Ancora oggi si registra un nuovo crollo della lira libanese, in seguito alla mancata apertura dei lavori del nuovo parlamento eletto il 15 maggio. Il cambio della valuta libanese è arrivato nel mercato parallelo a 35.000 lire per un dollaro. Il cambio ufficiale definito dalla Banca Centrale è di 1550 lire per un dollaro. Una perdita del 95% del valore ufficiale. La mancanza di una maggioranza politica e l’annuncio delle varie forze e coalizioni che non permetteranno il rinnovo dell’incarico di presidente del legislativo a Nabih Berri – leader di quel movimento sciita Amal, che ha perso suffragi in questa tornata elettorale ma occupa un seggio dalla guerra civile in avanti –, hanno aperto la strada a una fase di instabilità istituzionale come quella irachena, con le varie dinastie che alternano la loro ingombrante presenza.

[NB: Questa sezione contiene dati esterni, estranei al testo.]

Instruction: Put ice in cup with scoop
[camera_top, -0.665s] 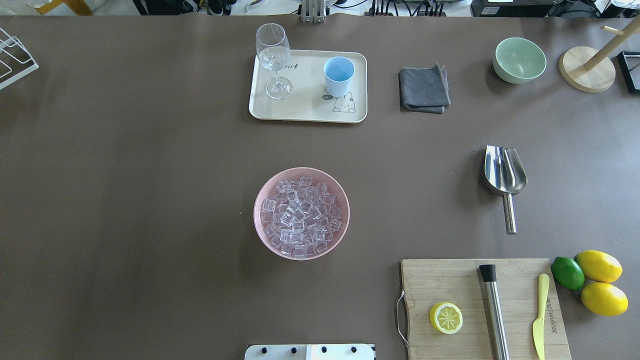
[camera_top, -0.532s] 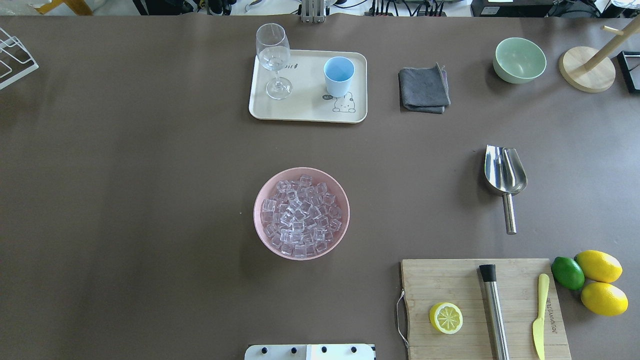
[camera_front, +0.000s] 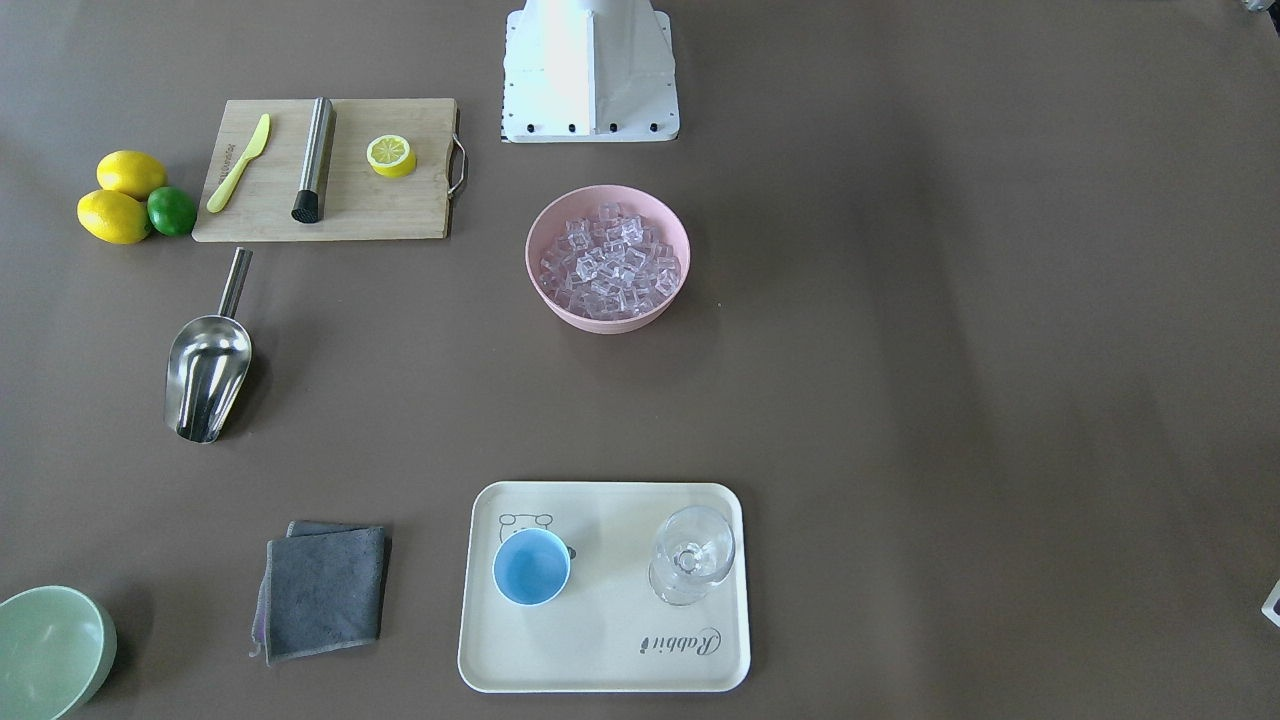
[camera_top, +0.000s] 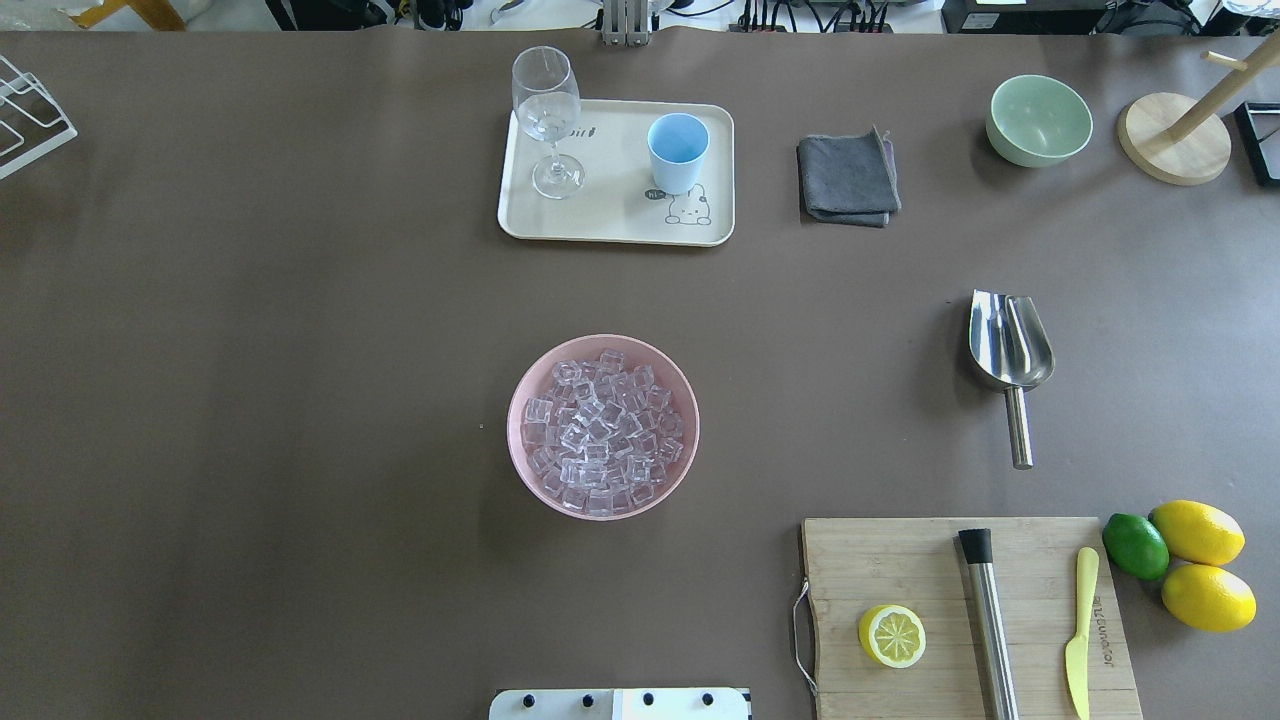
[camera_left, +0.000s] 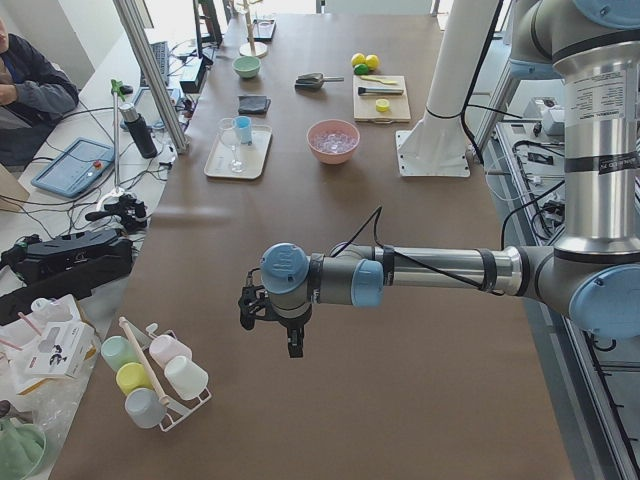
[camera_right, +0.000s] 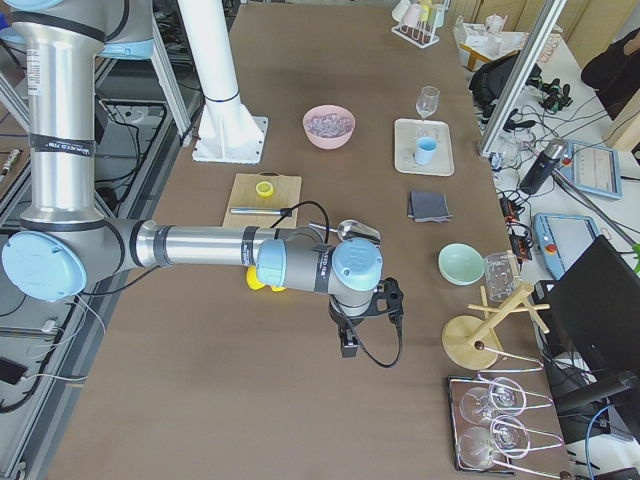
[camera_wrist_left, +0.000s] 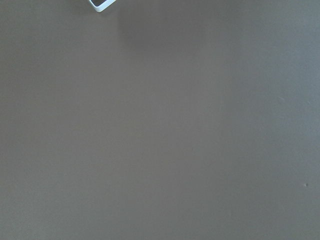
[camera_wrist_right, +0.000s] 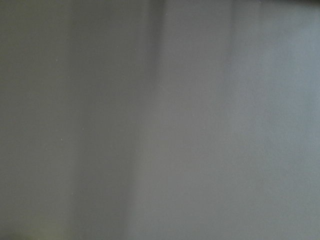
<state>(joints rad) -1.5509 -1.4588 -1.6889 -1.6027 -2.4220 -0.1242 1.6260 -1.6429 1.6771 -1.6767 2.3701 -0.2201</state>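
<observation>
1. The scoop (camera_top: 1010, 350) lies flat on the bare worktop in the robot's right half, between the chopping board (camera_top: 900, 560) at the near right corner and the grey cloth (camera_top: 848, 180) towards the far edge. Nothing touches it.
2. Its long axis runs near-to-far across the worktop, only slightly off square. The thin handle points back at the robot's edge and the open mouth of the trough faces the far edge, hollow side up. Judged from that, the handle is offered to a grasp from the robot's side.
3. The ice (camera_top: 600, 430) is heaped in the pink bowl (camera_top: 512, 425) at the middle of the worktop, straight out from the robot's base, probably so either arm can reach it.
4. The cup (camera_top: 678, 150) stands upright, mouth up and empty, on the cream tray (camera_top: 610, 222) by the middle of the far edge, beside a stemmed glass (camera_top: 546, 110). Scoop, ice and cup are well apart from one another.
5. The left gripper (camera_left: 293, 342) hangs, pointing down, over the worktop's left end, and the right gripper (camera_right: 349, 345) likewise over the right end. Both are clear of everything and hold nothing. Only the side views show them, so I cannot tell whether their fingers are apart or together.
6. By my reading, no step has begun, and fetching the scoop comes first.
</observation>
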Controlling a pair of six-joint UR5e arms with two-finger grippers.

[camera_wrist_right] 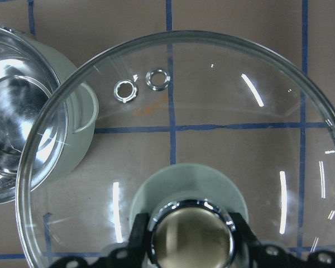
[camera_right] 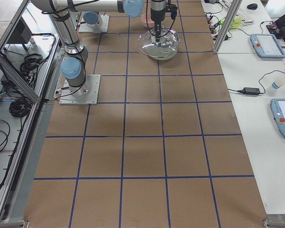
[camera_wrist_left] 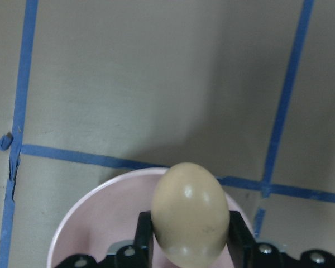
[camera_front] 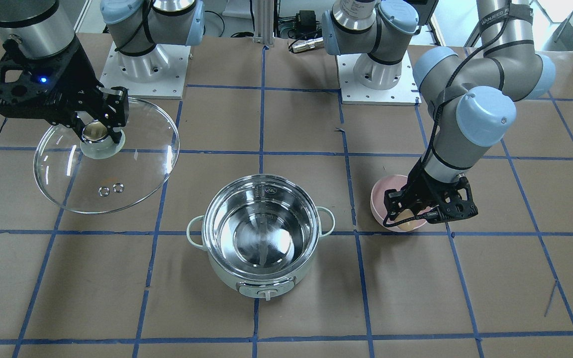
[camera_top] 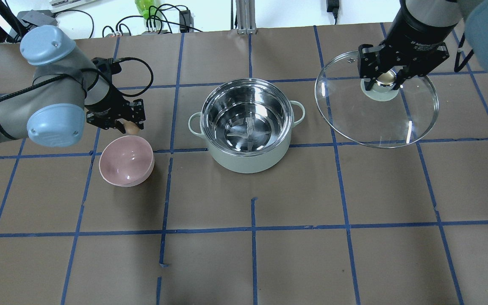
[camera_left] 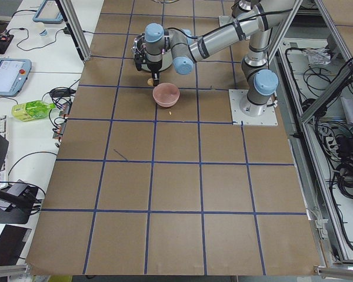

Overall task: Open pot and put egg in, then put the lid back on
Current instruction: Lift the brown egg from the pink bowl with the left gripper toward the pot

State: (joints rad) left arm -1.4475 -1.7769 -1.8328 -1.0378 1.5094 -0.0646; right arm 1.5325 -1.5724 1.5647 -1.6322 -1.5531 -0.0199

Un tenue spiraglio s’intravede nel risultato ottenuto da un gruppetto di una dozzina di indipendenti a fare da contraltare alla vecchia guardia; questi sono espressione dell’imponente Movimento interconfessionale sorto nel 2019 contro la crisi strutturale che ha reso intollerabile l’esistenza dei cittadini (ora al 70-80% sotto la soglia della povertà), mentre chi detiene il potere tenta di congelare lo status quo, la cui perpetuazione è connaturata al sistema autocratico diffuso in tutta l’area: infatti abbiamo posto a Rosita Diperi alla fine di questo intervento il quesito relativo all’influenza ancora molto forte degli Usa, militarmente contenuta ma che controlla attraverso i satrapi locali questo status quo emblematizzato dal Consorzio libanese, ma rintracciabile in ogni governo dal Maghreb all’Egitto, all’Iraq, Pakistan (altro stato dinastico alla bancarotta)…
Lo status quo serve solo ai potenti.